Baca Juga: Kondisi Indonesia saat ini, Demokrasi atau “Money-Krasi”?
Solusi untuk Korupsi
Melihat korupsi yang ‘masif’ dan daya rusaknya, maka sudah selayaknya seluruh komponen bangsa untuk memerangi korupsi dan mencegahnya supaya tidak membudaya di Indonesia. Artinya korupsi tidak menjadi kebiasaan yang dianggap wajar. Perilaku korupsi bisa saja dianggap perbuatan yang wajar jika masyarakat sudah bersikap permisif terhadap korupsi dan tidak membangun sikap anti korupsi. Oleh sebab itu pencegahan dan pemberantasan korupsi harus melibatkan seluruh masyarakat Indonesia.

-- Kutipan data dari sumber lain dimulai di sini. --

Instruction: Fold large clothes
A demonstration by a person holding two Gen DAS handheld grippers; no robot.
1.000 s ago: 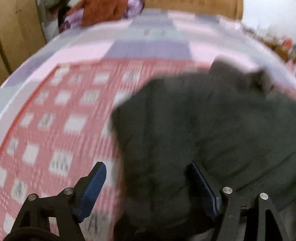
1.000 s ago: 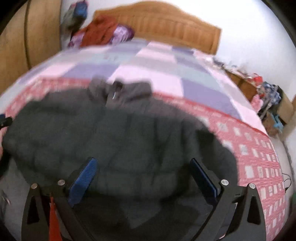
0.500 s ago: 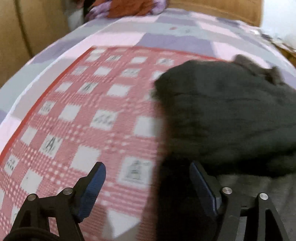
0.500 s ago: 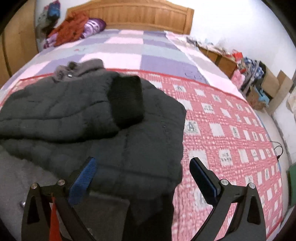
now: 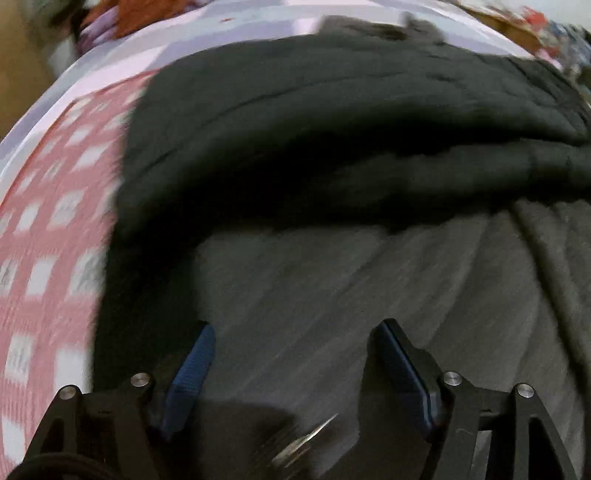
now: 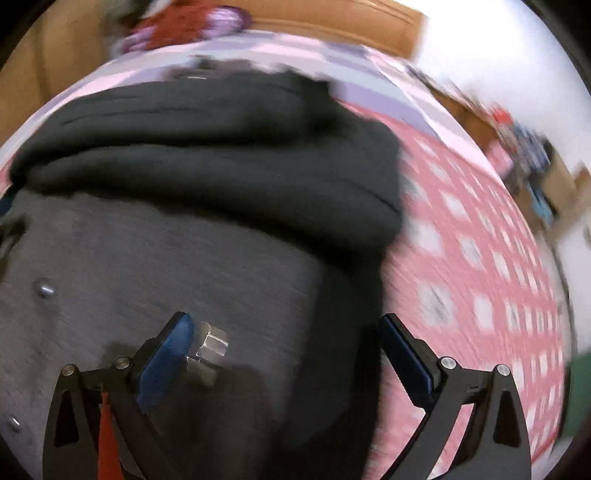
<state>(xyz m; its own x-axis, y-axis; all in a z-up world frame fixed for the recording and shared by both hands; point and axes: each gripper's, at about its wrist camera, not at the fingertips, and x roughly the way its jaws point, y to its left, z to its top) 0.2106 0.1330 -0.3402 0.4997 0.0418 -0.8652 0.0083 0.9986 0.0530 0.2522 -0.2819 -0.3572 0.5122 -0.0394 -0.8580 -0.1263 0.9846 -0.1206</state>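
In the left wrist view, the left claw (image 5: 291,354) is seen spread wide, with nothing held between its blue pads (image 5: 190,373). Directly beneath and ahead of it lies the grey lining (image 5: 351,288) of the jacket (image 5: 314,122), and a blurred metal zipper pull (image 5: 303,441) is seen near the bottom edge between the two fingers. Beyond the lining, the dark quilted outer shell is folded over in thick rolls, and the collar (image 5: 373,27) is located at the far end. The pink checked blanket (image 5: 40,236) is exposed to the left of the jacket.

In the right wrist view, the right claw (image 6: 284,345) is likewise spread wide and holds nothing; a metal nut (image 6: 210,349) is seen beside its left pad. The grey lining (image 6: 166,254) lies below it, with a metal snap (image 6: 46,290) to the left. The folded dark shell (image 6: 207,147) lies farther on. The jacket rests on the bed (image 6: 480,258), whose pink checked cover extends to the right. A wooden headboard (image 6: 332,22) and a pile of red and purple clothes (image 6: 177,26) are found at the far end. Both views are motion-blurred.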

Peran masyarakat dalam memberantas korupsi dapat dilakukan melalui tiga pendekatan. Yang pertama strategi preventif, dimana masyarakat berperan aktif dalam pencegahan terjadinya perilaku koruptif, misalnya dengan tegas menolak permintaan pungutan liar atau memakai jasa calo dan membiasakan melakukan pembayaran sesuai dengan aturan. Yang kedua strategi detektif, masyarakat diharapkan aktif melakukan pengawasan sehingga dapat mendeteksi terjadinya perilaku koruptif sedini mungkin. Selanjutnya yang terakhir adalah strategi advokasi, yaitu masyarakat aktif melaporkan tindakan korupsi kepada intrusi penegak hukum dan mengawasi proses penanganan perkara korupsi.